__TASK OBJECTIVE__:
Output the line containing "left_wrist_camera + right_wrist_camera" exactly. Do the same for every line after it through the end of the material, and output nothing else.

__COLLECTED DATA__:
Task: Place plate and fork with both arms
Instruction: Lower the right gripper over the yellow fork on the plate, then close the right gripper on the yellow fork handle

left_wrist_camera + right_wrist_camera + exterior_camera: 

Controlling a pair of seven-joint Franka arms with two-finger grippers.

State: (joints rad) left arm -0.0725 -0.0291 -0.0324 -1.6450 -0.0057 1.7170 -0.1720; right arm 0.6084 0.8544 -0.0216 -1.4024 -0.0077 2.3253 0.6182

__ANSWER TO THIS PROBLEM__:
left_wrist_camera + right_wrist_camera + exterior_camera: 

Controlling a pair of seven-joint Franka arms with two-finger grippers.

State: (joints rad) left arm -0.0725 -0.0291 -0.0324 -1.6450 -0.0057 1.7170 -0.1720; right arm 0.6084 0.8544 -0.0216 -1.4024 -0.0077 2.3253 0.6182

With this, the answer is done.